**Task brief:** Among the records that follow, find the line with "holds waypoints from" and the line with "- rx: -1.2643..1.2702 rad". Set down those lines and all lines between them exactly, without adding anything.

**Records provided:**
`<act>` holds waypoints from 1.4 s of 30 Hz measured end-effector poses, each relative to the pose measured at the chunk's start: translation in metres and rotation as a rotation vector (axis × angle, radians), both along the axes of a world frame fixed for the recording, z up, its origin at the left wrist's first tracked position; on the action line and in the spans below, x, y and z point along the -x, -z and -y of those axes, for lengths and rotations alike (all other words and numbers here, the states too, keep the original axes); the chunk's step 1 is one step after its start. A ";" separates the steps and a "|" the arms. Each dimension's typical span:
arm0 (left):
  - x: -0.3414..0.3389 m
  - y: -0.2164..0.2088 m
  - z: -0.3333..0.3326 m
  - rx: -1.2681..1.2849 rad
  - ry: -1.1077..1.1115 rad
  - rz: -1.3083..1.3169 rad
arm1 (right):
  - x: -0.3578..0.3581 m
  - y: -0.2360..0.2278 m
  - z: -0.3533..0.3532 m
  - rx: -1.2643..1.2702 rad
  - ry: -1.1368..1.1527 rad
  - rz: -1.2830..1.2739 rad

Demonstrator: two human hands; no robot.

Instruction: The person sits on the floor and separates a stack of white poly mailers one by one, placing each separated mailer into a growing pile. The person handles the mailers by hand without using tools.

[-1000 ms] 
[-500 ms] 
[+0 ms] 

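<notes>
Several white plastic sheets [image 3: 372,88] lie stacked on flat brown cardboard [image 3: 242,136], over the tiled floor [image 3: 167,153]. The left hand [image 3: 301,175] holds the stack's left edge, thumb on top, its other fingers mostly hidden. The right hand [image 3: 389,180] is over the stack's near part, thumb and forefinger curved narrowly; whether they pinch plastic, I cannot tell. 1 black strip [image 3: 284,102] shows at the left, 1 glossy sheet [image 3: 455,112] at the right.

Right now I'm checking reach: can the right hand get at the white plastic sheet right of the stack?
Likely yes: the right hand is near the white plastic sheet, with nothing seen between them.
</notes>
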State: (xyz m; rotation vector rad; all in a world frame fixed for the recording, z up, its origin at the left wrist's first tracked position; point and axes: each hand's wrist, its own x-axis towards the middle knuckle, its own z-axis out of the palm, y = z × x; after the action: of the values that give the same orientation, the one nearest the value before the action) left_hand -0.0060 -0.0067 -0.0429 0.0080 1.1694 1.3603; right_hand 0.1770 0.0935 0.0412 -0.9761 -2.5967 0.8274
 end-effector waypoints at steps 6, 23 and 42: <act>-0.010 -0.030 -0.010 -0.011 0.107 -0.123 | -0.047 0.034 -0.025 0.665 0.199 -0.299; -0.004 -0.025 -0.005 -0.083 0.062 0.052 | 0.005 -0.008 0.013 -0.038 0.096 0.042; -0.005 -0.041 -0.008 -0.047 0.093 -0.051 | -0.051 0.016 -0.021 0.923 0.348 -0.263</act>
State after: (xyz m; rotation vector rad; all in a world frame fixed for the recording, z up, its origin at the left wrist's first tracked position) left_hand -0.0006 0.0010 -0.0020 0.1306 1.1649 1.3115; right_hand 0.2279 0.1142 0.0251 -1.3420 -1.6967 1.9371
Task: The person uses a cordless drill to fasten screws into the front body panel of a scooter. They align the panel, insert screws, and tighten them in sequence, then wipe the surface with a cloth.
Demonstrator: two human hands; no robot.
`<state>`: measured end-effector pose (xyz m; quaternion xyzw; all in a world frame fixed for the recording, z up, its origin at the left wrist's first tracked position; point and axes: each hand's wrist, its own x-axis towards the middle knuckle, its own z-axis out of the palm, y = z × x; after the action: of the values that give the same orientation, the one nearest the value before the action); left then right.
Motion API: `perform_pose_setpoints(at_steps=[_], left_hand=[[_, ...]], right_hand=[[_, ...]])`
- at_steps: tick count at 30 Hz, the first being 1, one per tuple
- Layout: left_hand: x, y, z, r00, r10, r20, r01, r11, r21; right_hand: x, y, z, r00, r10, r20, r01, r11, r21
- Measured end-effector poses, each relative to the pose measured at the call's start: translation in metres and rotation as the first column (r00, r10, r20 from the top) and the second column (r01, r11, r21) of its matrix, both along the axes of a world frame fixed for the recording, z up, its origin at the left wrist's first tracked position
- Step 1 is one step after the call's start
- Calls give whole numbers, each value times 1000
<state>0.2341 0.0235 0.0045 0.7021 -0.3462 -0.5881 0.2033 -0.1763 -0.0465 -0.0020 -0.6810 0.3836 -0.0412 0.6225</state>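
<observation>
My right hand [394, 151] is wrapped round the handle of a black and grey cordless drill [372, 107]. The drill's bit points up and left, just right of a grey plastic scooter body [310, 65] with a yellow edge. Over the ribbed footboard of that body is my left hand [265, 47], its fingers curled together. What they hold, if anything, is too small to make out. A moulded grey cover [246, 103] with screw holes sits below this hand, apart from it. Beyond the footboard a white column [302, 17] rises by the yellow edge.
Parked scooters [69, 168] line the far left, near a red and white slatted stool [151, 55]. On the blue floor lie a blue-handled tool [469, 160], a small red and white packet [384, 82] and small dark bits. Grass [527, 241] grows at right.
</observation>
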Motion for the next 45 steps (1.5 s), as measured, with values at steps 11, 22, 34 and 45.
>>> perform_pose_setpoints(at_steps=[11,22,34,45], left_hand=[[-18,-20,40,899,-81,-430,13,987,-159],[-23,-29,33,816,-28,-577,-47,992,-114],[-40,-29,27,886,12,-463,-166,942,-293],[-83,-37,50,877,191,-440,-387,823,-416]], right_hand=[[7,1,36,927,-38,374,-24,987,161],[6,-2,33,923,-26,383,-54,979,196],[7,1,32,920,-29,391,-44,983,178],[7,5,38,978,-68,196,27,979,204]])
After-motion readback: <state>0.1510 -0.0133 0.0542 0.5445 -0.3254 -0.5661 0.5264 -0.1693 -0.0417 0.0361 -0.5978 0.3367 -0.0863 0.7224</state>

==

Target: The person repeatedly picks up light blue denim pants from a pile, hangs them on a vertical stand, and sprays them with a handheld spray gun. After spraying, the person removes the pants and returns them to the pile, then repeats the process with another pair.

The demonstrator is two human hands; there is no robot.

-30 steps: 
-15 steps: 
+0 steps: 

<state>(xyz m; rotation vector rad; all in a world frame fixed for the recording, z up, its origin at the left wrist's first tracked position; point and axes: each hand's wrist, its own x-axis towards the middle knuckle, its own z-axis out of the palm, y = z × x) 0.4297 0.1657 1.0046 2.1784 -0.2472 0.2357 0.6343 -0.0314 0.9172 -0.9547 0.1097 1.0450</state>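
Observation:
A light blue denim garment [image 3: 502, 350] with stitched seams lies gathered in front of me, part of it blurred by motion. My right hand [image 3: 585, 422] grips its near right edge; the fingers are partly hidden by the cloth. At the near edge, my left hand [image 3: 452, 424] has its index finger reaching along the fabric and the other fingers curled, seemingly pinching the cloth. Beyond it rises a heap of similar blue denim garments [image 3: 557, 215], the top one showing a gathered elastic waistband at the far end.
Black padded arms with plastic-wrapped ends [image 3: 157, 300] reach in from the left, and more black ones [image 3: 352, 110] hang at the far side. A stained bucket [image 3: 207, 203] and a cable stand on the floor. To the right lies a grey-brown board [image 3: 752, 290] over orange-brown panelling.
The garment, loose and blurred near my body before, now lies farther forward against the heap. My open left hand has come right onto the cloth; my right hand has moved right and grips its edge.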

**Solution for this problem:**
`<act>` holds waypoints from 1.4 s of 30 Hz measured end-effector poses, each relative to the pose measured at the chunk's start: translation in metres and rotation as a rotation vector (axis × angle, radians), both along the axes of a world frame fixed for the recording, z up, its origin at the left wrist's first tracked position; on the action line and in the spans below, x, y and z point along the -x, -z and -y of those axes, for lengths and rotations alike (all other words and numbers here, the states too, keep the original axes); the chunk's step 1 is one step after its start. A ";" separates the steps and a "|" the arms. Each dimension's typical span:
arm0 (left):
  - x: -0.3414..0.3389 m
  - y: -0.2164..0.2088 m
  - z: -0.3333..0.3326 m
  - rx: -1.2681..1.2849 rad
  - ry: -1.1077..1.1115 rad
  - rz: -1.3083..1.3169 rad
arm1 (right):
  - x: -0.3578..0.3581 m
  - y: -0.2360..0.2278 m
  - z: -0.3533..0.3532 m
  - rx: -1.2643..1.2702 rad

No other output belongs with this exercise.